**About this exercise:** Lines holding the string "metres" are the ones to copy; find them all in the data.

[Start of section]

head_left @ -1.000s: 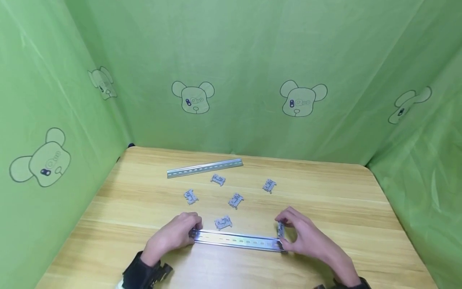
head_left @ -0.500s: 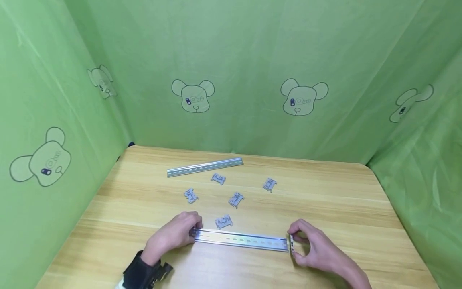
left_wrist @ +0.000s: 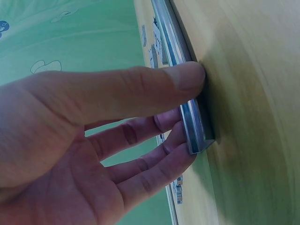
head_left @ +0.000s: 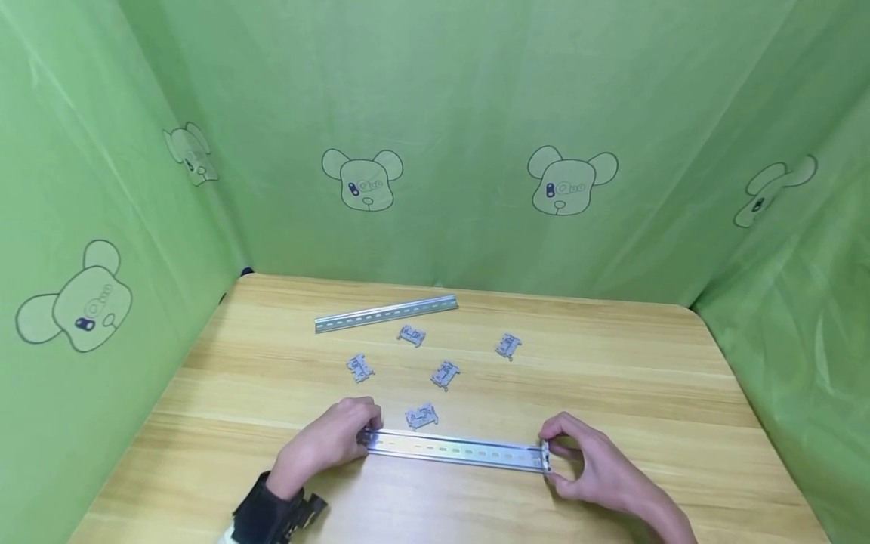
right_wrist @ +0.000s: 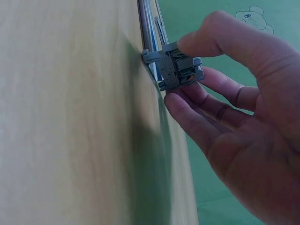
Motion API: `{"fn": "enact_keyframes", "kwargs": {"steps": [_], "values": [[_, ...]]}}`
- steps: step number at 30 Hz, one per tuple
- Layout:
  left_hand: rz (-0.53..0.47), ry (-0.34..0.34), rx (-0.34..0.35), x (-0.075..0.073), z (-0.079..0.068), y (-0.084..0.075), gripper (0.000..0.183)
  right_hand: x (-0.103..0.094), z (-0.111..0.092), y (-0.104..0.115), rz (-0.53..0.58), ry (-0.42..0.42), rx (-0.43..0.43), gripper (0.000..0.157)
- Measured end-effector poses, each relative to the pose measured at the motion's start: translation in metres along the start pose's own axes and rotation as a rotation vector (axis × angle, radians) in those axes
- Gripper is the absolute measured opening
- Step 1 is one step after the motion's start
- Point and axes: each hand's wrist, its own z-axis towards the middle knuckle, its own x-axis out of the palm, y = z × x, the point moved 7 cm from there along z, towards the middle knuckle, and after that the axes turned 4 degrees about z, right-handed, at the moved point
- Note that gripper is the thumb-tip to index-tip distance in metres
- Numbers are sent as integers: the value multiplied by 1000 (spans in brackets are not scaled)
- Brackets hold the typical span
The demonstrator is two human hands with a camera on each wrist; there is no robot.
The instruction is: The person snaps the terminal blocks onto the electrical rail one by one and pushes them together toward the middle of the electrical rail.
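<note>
A slotted metal DIN rail [head_left: 455, 450] lies across the near part of the table. My left hand [head_left: 333, 437] grips its left end; in the left wrist view the thumb [left_wrist: 187, 77] lies over one edge and the fingers reach the opposite edge. At the rail's right end my right hand [head_left: 591, 462] pinches a grey terminal block [head_left: 546, 457] between thumb and fingers. The right wrist view shows this terminal block [right_wrist: 176, 68] standing on edge, its clip-shaped foot right at the rail end.
Several more grey terminal blocks lie flat beyond the rail, one [head_left: 421, 415] close behind it and another [head_left: 507, 345] farther right. A second DIN rail [head_left: 386, 313] rests near the back of the wooden table [head_left: 612, 355]. Green cloth [head_left: 462, 91] hangs around the table.
My right hand has moved right and toward me with the terminal block, turning it upright across the rail's right end, then slightly left onto that end. The left hand has stayed in place.
</note>
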Motion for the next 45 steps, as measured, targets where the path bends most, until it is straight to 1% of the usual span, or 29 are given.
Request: {"fn": "enact_keyframes", "kwargs": {"steps": [2,7,11,14,18,22,29,36,40,45], "values": [[7,-6,5,0,0,0,31,0,1,-1,15,1,4,57],[12,-11,9,0,1,0,31,5,5,-3,55,10,51,55],[11,-7,5,0,1,0,31,12,12,0,37,19,59,54],[13,-4,4,0,1,0,30,16,16,4,-32,19,39,54],[11,-5,3,1,1,0,30,23,24,7,-133,20,39,55],[3,-4,0,1,0,1,30,32,34,7,-175,35,58,54],[-7,-6,-5,1,1,2,31,51,54,11,-177,56,77,51],[-18,-5,-7,0,0,3,30,74,75,20,-160,86,47,50],[-17,3,-13,1,1,4,30,84,84,26,-154,103,20,50],[-17,13,-19,1,2,5,31,92,91,29,-156,113,31,50]]}}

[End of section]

**Answer below:**
- Measured end-effector poses, each relative to the pose measured at the motion's start: translation in metres along the start pose's own axes and rotation as a rotation vector (axis × angle, radians) in those axes
- Note that gripper is the thumb-tip to index-tip distance in metres

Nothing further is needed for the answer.